Eine vor vier Jahren abgeschlossene Studie im Auftrag des Bundesministeriums für Arbeit und Soziales zeigt, dass selbst eindeutige Naziverbrecher weiterhin staatliche Leistungen beziehen konnten.

Zum Beispiel Jakob W., der von Ende 1942 bis Anfang 1945 in Auschwitz-Birkenau als Wächter, teilweise auch an der Rampe, diente. Kurz vor Kriegsende wurde er bei einem Fronteinsatz verwundet. Das zuständige Versorgungsamt wollte ihm die Leistungen entziehen, das Bundessozialgericht (BSG) entschied aber 2006, es sei nicht erwiesen, dass Jakob W. »schuldhaft« gehandelt habe. Er könne ja eventuell im »Befehlsnotstand« gewesen sein.

Das BSG billigte auch Erwin K. weitere Leistungen zu, der als Angehöriger einer SS-Infanteriebrigade im September 1941 an der Erschießung Dutzender Zivilisten beteiligt war. Nicht hierfür, aber für die später in fünfjähriger Kriegsgefangenschaft erlittenen Verletzungen stünde ihm Entschädigung zu. Als Gefangener sei er ja nicht mehr als Unterstützer des NS-Regimes zu betrachten, so die feinsinnige Differenzierung des Gerichts. Das sind keine Einzelfälle, wie die Autoren der Studie betonen: »Auch andere KZ-Aufseher und sogar Lagerleiter erhielten Kriegsopferrenten.«

Häufig wurden Leistungsentziehungen gar nicht erst eingeleitet. Zu einem kompletten Aktensturz sahen sich die kommunalen beziehungsweise Landesämter außer Stande. Hinzu kommt, dass die zuständigen Behördenmitarbeiter nicht die nötige geschichtswissenschaftliche Qualifikation hatten, um darüber zu befinden, ob ein Leistungsempfänger tatsächlich in einem vermeintlichen Befehlsnotstand war, wie es um die Entscheidungsspielräume innerhalb militärischer Organisationen bestellt war und so weiter.

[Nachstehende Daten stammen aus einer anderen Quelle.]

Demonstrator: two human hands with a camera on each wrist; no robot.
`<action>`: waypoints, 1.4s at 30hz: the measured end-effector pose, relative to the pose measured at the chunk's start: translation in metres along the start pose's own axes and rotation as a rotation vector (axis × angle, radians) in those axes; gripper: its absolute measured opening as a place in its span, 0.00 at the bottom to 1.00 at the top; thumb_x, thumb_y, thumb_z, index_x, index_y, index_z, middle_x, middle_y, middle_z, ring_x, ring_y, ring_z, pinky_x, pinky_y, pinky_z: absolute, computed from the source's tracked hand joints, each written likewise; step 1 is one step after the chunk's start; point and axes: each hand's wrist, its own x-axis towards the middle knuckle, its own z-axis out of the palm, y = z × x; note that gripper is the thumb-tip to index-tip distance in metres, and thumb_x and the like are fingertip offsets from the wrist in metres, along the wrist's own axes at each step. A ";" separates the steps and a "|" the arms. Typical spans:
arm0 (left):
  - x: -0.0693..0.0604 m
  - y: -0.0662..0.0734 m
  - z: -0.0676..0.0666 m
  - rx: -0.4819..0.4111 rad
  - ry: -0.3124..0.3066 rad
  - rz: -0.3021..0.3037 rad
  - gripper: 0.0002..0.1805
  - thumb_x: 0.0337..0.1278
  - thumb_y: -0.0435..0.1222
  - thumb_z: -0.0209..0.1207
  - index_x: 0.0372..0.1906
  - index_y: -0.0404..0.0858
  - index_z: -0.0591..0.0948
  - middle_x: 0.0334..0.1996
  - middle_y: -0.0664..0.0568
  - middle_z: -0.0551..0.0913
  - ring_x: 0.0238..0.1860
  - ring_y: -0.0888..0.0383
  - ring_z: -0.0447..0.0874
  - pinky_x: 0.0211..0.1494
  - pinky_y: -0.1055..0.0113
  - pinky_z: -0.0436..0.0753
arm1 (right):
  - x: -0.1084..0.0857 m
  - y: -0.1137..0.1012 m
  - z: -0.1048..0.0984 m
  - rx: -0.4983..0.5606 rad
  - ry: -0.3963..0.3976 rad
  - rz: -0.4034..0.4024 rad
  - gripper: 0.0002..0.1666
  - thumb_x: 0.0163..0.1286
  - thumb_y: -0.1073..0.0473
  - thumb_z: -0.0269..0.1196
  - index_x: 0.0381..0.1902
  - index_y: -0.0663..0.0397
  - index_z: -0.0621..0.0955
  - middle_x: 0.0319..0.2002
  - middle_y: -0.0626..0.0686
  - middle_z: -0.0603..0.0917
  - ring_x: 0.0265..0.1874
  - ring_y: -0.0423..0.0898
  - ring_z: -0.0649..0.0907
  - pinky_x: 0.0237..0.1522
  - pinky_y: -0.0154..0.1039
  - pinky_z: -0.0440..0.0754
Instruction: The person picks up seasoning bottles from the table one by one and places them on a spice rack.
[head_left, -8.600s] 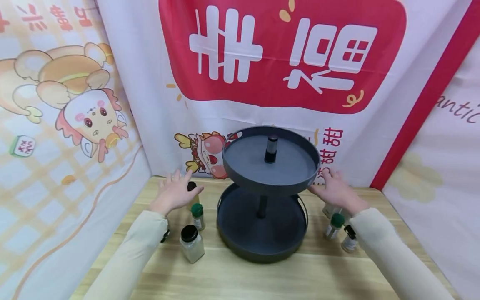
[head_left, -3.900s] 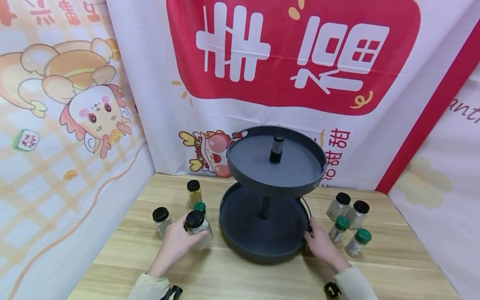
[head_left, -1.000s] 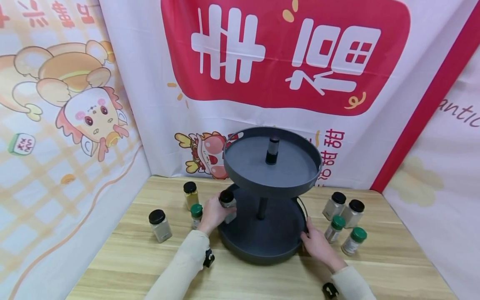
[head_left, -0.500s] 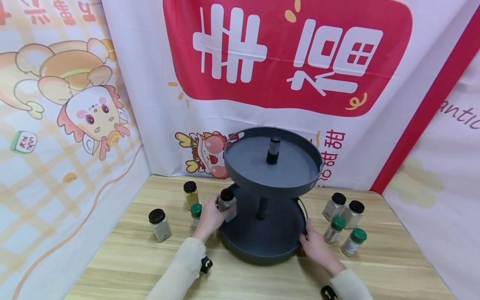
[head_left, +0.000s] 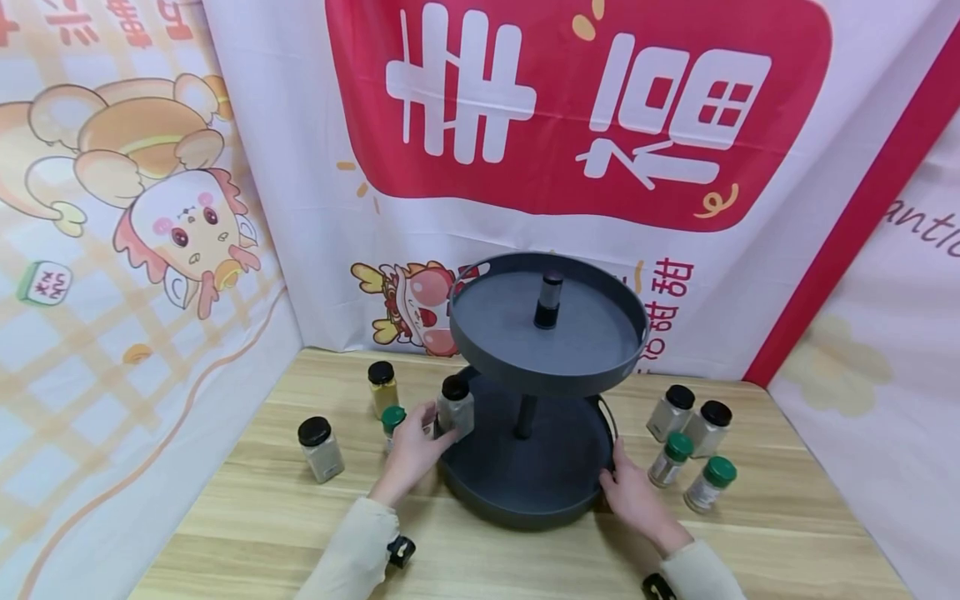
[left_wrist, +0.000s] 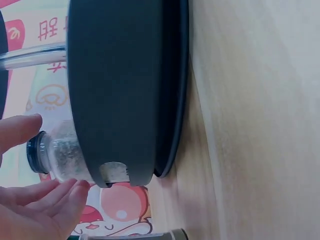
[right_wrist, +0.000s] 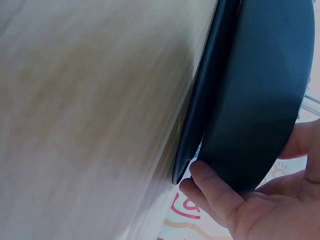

Häufig zogen sie Justizakten heran. Und weil Ermittlungsverfahren gegen Naziverbrecher in den 1960er Jahren in der Regel eingestellt wurden, erkannten auch die Versorgungsämter 40 Jahre später kein »schuldhaftes« Verhalten der Täter.

Im Mai 2019 gab es noch knapp 63.000 Empfänger von Versorgungsleistungen. Darunter sind auch Zivilisten, die eine Kriegsbeschädigung erlitten haben. Die Leistungen liegen im Schnitt bei rund 400 Euro monatlich und damit höher als für manche Nazi-Opfer. Der Anteil der SS-Freiwilligen unter ihnen ist bislang unklar, weil die für das Bundesversorgungsgesetz zuständigen Landesverwaltungen keine händische Aktenauswertung vornehmen. Bekannt ist, dass in Belgien noch mindestens ein ehemaliger SS-Mann und in Frankreich vier SS-Angehörige, darunter drei Franzosen, Leistungen aus Deutschland beziehen. Die Linksfraktion fordert, generell ehemaligen SS-Freiwilligen die Leistungen zu verweigern, um den Dienst für die Nazis nicht auch noch zu belohnen.